Problem to work on |
The entries that follow include a run beginning at the line with "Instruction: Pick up" and ending at the line with "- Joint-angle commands"; restate that run word for word and leave the rest out.

Items listed in a dataset |
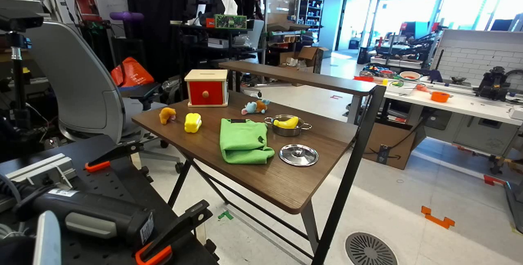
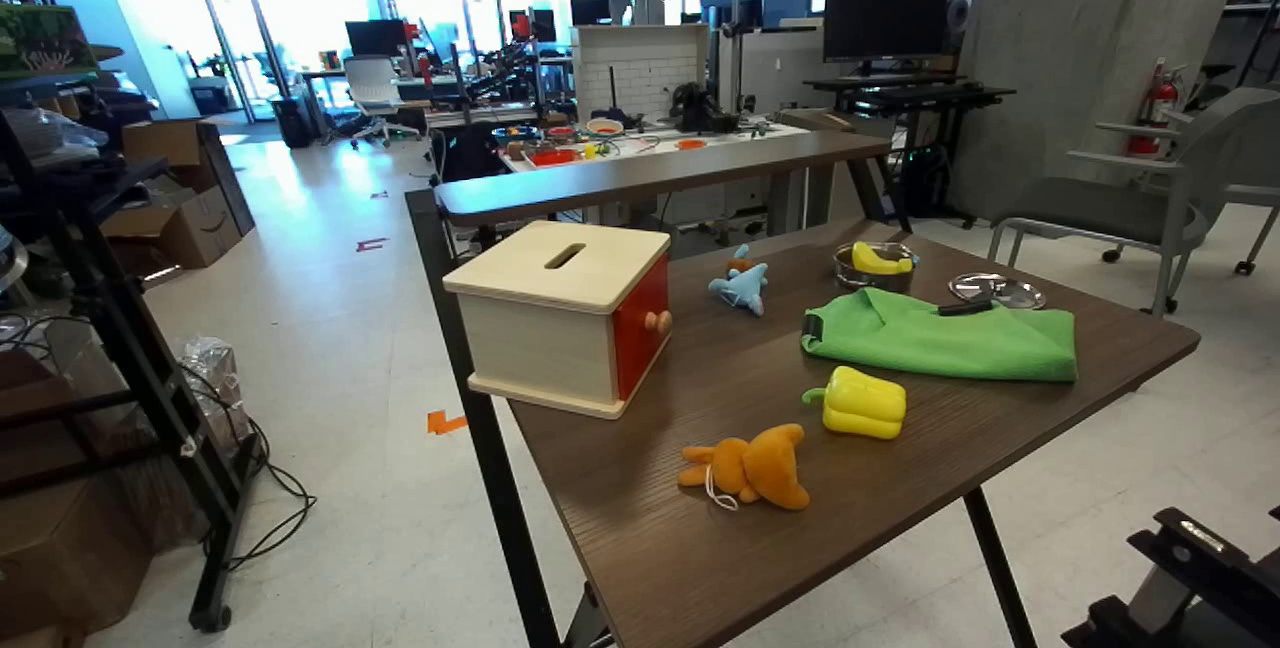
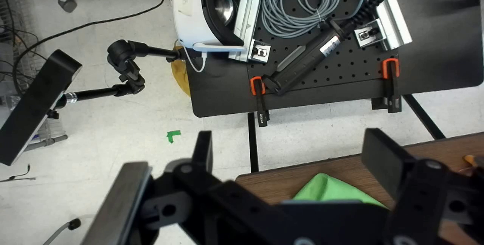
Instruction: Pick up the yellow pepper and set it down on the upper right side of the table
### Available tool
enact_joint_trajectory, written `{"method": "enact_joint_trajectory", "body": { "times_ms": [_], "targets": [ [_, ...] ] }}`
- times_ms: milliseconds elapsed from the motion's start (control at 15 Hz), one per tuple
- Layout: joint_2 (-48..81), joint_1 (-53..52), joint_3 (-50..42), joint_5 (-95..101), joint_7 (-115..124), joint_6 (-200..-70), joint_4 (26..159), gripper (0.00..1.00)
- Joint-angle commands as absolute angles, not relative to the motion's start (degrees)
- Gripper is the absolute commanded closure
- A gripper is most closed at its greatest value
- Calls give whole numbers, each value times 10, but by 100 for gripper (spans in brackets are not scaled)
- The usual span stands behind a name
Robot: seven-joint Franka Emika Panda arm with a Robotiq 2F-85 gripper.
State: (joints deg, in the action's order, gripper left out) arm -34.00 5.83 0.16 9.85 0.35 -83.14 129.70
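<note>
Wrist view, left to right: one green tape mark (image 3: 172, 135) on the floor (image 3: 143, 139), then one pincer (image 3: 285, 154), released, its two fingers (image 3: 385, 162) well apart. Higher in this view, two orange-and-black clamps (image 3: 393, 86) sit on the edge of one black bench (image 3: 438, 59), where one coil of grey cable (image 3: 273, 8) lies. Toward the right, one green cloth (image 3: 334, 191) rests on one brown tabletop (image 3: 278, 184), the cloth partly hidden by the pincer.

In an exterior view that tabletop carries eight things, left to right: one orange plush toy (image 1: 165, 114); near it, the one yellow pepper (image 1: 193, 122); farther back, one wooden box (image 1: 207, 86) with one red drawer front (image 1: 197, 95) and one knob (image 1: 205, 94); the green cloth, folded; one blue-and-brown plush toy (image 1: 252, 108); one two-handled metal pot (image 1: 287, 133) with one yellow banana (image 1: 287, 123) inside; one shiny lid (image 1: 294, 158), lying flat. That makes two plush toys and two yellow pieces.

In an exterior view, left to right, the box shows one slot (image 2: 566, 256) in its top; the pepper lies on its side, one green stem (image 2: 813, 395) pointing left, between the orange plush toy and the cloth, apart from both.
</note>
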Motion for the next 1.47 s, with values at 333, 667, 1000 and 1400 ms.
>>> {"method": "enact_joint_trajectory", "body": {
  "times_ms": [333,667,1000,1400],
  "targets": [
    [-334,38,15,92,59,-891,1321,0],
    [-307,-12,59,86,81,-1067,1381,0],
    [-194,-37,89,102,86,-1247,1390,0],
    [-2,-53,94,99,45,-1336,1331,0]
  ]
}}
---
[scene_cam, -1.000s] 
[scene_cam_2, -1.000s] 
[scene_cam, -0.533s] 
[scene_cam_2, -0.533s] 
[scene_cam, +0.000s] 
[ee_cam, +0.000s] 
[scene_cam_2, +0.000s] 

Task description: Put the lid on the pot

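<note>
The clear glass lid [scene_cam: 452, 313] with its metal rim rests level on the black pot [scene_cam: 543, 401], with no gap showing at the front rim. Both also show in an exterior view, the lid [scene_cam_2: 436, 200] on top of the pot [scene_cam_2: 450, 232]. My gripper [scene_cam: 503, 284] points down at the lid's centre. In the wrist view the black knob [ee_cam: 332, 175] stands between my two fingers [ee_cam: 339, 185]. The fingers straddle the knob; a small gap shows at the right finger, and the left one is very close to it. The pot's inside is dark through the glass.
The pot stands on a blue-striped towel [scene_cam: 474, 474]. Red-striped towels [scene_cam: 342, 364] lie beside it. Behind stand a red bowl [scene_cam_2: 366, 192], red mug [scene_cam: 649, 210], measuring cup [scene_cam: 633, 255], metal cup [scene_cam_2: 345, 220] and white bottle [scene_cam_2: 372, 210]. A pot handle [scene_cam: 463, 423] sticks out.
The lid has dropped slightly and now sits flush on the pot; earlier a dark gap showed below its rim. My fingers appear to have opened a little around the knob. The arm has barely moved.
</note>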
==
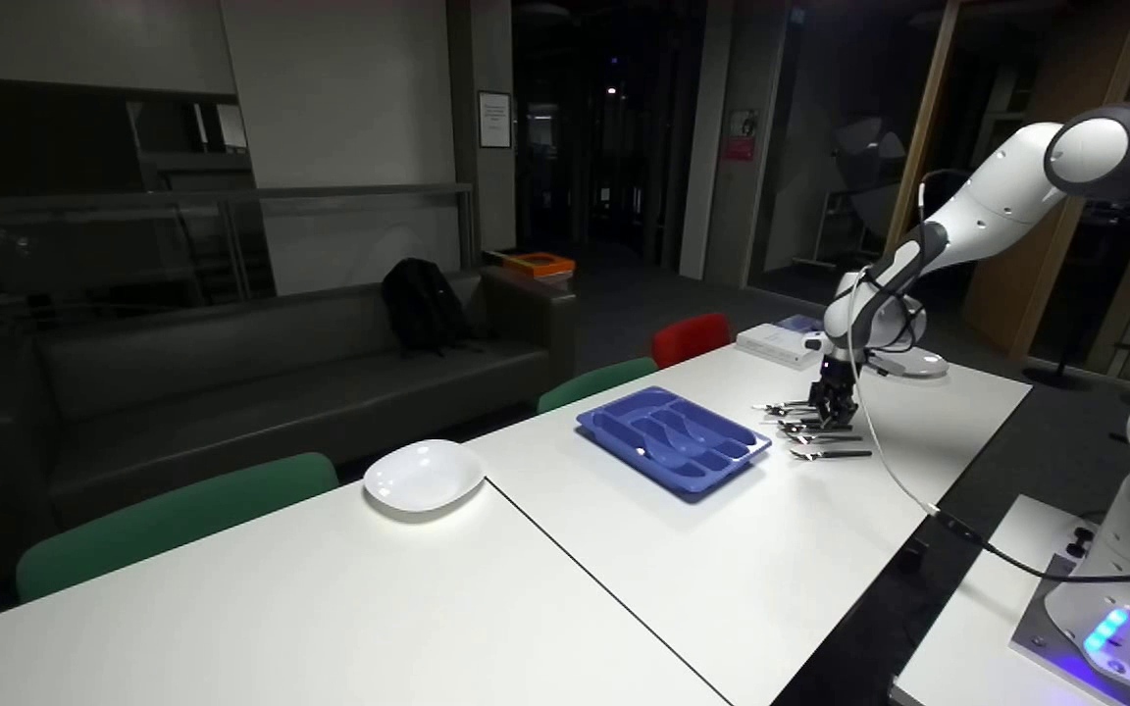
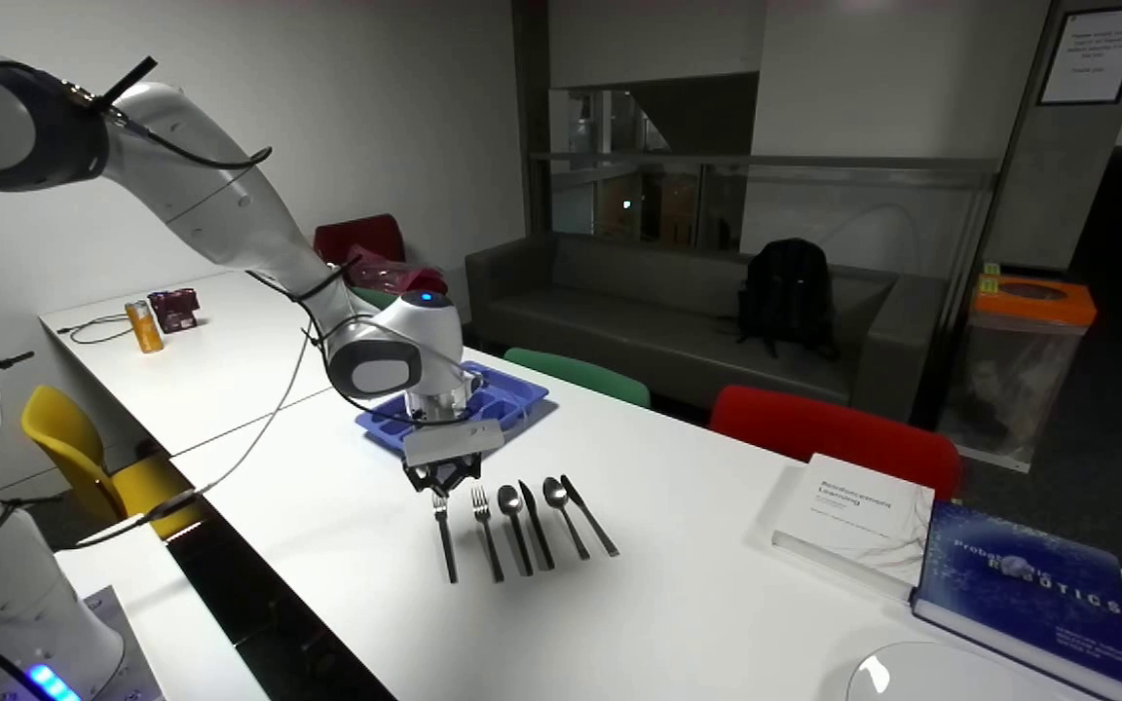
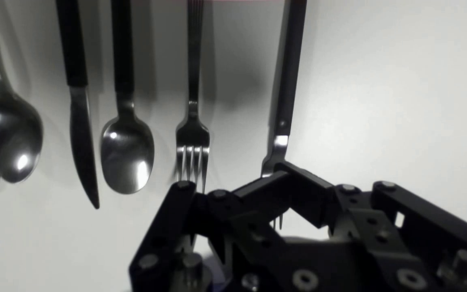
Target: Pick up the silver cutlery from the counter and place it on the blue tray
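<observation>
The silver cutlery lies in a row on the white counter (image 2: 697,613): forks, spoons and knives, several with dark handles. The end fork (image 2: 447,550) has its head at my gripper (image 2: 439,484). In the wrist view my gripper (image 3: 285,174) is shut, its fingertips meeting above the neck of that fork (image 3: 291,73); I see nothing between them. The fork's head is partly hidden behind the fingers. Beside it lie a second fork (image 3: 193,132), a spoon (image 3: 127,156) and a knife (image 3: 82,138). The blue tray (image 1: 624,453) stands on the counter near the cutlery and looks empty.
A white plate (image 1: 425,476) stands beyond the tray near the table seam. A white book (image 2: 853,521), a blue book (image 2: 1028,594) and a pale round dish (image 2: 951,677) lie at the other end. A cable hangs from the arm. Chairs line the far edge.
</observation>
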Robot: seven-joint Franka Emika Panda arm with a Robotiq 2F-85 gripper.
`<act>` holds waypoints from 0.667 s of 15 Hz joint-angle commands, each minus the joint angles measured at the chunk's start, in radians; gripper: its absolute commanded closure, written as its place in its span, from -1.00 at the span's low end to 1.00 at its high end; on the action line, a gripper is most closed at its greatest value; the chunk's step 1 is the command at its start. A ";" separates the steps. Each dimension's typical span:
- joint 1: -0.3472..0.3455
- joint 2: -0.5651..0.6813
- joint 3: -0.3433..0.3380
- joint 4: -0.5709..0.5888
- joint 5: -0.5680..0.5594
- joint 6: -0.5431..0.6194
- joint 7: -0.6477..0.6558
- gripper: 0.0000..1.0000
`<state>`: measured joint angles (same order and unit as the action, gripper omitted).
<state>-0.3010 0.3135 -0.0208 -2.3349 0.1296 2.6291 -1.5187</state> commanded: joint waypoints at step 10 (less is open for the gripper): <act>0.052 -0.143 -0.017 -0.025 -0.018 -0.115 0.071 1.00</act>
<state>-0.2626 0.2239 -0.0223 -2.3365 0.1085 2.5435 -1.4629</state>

Exercise response |
Instruction: Pick up the yellow pepper and set it down on the upper right side of the table
### Available tool
enact_joint_trajectory, written `{"method": "enact_joint_trajectory", "body": { "times_ms": [_], "targets": [ [_, ...] ] }}`
- times_ms: milliseconds elapsed from the motion's start (control at 15 Hz), one per tuple
- Layout: joint_2 (-48..81), joint_1 (-53..52), joint_3 (-50..42), joint_5 (-95..101), joint_7 (-115..124), joint_6 (-200..-70), joint_4 (26..159), gripper (0.00..1.00)
- Joint-angle commands as absolute angles, not relative to the motion's start (degrees)

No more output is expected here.